--- Action item ---
Among the lines below, the one containing "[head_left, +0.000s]" opens the range and the one containing "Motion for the" closes it. Print that range exactly, without the pictures.

··········

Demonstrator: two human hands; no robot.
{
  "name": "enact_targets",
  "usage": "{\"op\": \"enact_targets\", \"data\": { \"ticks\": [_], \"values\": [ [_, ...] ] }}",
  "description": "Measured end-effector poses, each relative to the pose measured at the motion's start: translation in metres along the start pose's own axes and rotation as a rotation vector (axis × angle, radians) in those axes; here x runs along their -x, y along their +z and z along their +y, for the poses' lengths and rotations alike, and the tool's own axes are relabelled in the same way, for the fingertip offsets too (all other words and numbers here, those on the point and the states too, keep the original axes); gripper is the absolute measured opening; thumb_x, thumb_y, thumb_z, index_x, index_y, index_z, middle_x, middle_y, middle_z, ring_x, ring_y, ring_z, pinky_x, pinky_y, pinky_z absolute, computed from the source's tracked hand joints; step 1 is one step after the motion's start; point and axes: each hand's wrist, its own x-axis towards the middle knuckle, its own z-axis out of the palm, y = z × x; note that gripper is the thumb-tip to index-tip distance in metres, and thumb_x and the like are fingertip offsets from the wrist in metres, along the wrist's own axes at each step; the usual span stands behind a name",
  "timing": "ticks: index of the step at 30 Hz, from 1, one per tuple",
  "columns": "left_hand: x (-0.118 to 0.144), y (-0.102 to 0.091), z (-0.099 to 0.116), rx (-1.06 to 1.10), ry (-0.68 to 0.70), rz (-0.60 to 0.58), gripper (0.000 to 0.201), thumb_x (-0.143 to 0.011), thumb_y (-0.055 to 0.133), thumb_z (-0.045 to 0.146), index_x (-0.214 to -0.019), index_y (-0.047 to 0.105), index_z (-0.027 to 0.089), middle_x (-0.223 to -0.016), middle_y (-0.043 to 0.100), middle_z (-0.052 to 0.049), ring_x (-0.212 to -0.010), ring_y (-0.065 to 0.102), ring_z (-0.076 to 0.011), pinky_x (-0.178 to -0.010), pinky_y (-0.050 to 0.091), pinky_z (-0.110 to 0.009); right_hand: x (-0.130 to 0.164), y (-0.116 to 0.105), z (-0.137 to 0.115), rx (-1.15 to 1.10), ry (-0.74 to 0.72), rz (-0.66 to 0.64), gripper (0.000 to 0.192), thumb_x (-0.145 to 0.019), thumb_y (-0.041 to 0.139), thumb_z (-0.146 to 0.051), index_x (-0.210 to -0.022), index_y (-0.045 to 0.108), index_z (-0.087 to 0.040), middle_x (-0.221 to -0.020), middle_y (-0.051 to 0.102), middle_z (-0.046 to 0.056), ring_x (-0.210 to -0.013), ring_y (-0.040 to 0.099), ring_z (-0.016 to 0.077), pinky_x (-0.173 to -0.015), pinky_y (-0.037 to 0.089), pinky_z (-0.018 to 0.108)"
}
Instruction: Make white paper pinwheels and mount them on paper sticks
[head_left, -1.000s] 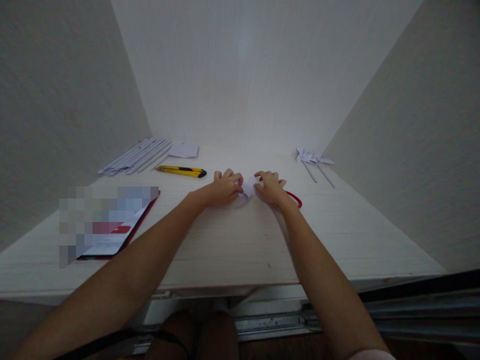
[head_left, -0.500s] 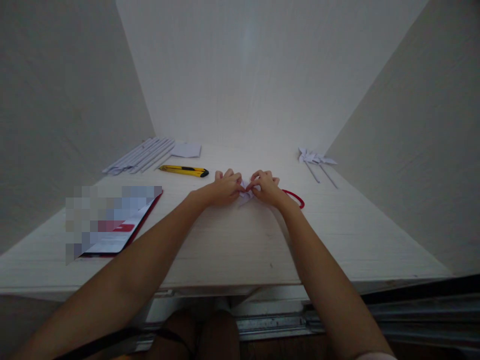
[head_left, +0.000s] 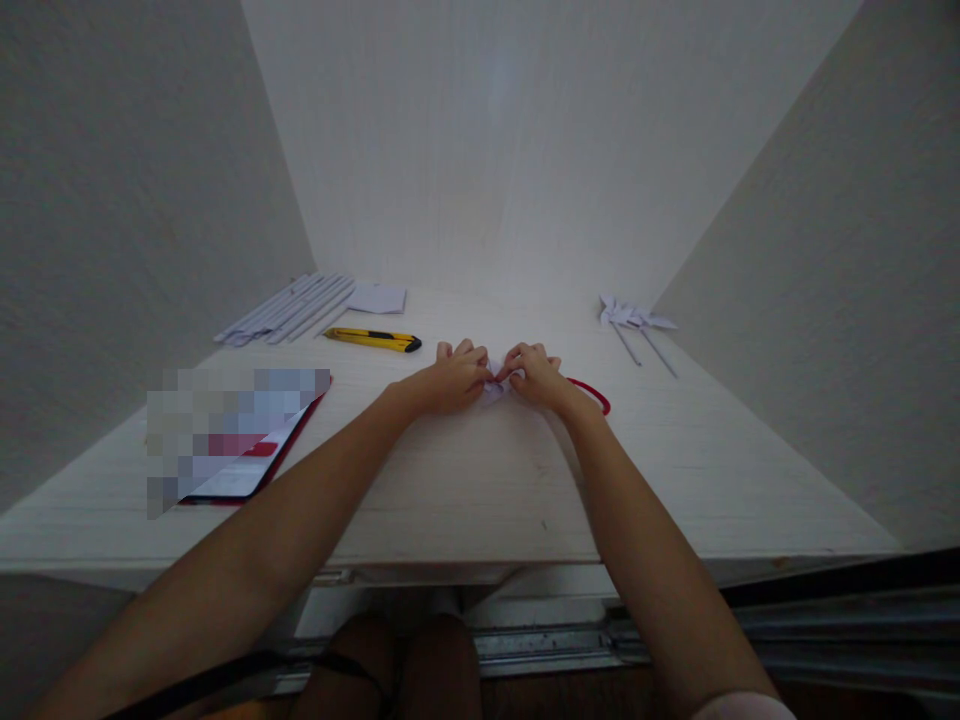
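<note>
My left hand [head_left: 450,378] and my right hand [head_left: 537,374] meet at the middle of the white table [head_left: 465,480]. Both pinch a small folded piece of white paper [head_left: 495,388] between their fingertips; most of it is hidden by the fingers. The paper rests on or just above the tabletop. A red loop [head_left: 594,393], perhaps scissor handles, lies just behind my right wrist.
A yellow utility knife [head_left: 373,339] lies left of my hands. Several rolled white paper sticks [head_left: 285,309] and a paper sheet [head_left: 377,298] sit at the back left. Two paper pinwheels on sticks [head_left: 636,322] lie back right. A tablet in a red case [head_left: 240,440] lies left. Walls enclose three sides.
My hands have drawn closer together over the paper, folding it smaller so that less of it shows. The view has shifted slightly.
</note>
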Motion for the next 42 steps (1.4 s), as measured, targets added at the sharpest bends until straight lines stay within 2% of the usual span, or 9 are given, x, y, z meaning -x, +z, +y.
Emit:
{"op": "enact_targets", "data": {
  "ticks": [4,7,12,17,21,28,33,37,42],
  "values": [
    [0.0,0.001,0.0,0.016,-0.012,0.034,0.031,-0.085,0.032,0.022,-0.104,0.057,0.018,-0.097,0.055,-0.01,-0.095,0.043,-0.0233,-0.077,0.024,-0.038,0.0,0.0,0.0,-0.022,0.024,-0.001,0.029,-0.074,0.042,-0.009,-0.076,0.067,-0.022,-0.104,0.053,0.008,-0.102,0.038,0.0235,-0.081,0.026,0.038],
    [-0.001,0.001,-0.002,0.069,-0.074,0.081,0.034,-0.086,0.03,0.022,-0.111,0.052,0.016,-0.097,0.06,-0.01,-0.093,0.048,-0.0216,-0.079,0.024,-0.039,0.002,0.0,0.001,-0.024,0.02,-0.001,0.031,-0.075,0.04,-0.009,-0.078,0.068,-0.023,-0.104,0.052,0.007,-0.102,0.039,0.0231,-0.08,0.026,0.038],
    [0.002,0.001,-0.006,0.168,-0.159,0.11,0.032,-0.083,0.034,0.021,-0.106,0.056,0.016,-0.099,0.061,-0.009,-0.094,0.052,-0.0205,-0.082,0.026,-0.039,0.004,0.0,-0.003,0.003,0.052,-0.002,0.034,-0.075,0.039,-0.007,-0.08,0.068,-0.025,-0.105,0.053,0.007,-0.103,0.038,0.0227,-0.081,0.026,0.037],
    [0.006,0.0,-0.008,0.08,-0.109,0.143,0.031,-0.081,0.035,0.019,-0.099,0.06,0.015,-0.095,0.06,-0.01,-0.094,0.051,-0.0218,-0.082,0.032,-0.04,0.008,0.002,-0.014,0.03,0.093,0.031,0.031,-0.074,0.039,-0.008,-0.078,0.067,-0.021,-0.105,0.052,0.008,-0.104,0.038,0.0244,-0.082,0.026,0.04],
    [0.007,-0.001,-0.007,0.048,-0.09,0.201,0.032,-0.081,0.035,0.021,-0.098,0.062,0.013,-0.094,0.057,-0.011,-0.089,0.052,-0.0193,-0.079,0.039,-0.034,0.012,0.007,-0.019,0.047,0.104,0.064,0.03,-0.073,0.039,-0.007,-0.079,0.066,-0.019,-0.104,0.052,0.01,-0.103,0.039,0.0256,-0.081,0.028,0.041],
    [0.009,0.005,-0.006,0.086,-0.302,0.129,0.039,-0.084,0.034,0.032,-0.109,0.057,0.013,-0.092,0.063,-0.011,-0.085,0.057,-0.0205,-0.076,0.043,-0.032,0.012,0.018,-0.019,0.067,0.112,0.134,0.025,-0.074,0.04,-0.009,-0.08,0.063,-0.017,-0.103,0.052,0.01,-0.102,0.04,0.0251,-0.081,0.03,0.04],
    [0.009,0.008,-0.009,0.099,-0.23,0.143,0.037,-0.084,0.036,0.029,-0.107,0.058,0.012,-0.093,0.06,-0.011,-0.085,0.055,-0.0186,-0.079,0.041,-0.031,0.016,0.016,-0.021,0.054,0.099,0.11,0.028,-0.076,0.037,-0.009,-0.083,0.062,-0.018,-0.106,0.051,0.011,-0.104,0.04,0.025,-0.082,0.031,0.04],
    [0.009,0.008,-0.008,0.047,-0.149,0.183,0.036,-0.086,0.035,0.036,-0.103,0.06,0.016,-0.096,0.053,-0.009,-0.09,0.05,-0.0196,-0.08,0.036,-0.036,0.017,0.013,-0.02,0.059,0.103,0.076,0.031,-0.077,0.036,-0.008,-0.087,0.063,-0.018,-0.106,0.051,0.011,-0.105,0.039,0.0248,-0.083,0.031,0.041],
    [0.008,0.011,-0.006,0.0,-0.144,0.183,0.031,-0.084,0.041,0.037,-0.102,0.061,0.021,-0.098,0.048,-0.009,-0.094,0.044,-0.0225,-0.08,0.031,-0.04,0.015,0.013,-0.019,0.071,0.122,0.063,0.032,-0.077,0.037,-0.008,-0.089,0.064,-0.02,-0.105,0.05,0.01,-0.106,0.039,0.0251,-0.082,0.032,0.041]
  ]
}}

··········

--- Written solution ---
[head_left, +0.000s] 
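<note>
My left hand [head_left: 450,378] and my right hand [head_left: 537,374] meet at the middle of the white table [head_left: 465,480]. Both pinch a small folded piece of white paper [head_left: 495,388] between their fingertips; most of it is hidden by the fingers. The paper rests on or just above the tabletop. A red loop [head_left: 594,393], perhaps scissor handles, lies just behind my right wrist.
A yellow utility knife [head_left: 373,339] lies left of my hands. Several rolled white paper sticks [head_left: 285,309] and a paper sheet [head_left: 377,298] sit at the back left. Two paper pinwheels on sticks [head_left: 636,322] lie back right. A tablet in a red case [head_left: 240,440] lies left. Walls enclose three sides.
My hands have drawn closer together over the paper, folding it smaller so that less of it shows. The view has shifted slightly.
</note>
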Motion for the next 42 steps (1.4 s), as measured, targets added at the sharpest bends until straight lines stay within 2% of the usual span, or 9 are given, x, y, z meaning -x, +z, +y.

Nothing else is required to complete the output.